__PROBLEM DETAILS__
Of the lines in the data below, write out exactly those from the one holding "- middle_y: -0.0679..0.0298" through the one holding "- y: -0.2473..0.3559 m", both included.

__GIVEN DATA__
★ ★ ★ ★

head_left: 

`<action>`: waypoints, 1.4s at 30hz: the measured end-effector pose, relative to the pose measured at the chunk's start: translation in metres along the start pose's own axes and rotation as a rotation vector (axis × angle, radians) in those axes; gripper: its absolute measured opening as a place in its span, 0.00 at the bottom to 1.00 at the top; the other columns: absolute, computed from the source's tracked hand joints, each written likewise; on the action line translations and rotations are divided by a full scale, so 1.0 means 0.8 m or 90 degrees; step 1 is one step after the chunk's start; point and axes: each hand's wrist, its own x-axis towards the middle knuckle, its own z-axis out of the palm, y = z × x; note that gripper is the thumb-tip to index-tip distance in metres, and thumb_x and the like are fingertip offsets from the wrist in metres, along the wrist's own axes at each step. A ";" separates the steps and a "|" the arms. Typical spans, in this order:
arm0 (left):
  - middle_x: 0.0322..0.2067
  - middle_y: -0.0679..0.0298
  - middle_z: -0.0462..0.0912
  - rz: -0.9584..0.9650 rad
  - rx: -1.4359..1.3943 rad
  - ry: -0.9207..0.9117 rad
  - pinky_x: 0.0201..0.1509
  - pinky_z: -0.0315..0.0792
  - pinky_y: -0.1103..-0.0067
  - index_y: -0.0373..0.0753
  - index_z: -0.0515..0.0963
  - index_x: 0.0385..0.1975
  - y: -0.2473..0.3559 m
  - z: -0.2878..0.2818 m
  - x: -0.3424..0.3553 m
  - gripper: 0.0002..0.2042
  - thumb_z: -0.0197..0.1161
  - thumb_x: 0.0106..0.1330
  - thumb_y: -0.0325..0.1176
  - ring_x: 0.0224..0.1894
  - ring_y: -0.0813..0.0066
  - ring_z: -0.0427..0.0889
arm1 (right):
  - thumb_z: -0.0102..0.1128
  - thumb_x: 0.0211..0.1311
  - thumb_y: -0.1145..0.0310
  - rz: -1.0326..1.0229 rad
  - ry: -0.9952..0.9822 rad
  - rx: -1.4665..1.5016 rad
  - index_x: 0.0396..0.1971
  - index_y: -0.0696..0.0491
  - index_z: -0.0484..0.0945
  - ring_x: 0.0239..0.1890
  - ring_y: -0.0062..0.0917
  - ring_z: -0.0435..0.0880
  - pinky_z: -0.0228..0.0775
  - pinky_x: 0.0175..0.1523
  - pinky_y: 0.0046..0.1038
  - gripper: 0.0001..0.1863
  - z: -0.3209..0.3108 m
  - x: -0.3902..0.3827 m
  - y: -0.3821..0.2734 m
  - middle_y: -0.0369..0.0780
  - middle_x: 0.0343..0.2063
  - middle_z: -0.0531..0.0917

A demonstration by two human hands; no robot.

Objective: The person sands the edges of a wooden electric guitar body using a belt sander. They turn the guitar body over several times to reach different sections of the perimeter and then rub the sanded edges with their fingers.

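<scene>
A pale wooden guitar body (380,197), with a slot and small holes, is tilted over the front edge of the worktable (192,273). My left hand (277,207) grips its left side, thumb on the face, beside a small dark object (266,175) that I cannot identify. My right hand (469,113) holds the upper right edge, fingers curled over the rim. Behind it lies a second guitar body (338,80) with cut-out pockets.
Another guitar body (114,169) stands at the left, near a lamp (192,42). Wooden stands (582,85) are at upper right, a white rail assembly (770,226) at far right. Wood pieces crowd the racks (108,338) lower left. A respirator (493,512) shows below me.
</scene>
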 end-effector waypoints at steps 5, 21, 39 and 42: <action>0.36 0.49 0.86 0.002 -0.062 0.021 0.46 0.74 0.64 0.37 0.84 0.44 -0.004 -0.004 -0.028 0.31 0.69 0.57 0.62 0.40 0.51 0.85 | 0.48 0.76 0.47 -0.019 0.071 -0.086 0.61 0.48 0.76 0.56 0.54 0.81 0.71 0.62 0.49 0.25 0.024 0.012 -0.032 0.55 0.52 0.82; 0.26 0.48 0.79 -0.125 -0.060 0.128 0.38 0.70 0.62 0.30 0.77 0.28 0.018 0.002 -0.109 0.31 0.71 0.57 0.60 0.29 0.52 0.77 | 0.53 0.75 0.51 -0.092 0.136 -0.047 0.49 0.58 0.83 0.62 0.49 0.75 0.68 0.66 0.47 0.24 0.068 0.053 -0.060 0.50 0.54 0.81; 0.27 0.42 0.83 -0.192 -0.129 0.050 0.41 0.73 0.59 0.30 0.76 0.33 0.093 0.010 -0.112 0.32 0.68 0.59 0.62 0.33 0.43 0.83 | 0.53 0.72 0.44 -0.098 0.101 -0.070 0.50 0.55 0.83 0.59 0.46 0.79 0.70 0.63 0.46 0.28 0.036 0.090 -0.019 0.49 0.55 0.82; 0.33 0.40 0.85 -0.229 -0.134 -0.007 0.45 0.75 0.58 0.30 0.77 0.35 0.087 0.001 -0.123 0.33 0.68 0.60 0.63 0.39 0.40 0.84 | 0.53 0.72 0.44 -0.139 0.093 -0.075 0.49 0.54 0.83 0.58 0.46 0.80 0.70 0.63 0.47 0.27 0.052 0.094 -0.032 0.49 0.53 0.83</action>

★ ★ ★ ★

__THE ANSWER__
  - middle_y: -0.0679..0.0298
  - middle_z: -0.0462..0.0912
  - rz: -0.9584..0.9650 rad
  - rx: -1.4359..1.3943 rad
  - ry: -0.9207..0.9117 rad
  - pinky_x: 0.0201..0.1509
  - pinky_z: -0.0315..0.0792
  - pinky_y: -0.1103..-0.0067
  - index_y: -0.0373..0.0753
  - index_z: -0.0515..0.0963
  - index_x: 0.0385..0.1975
  - y: -0.2473..0.3559 m

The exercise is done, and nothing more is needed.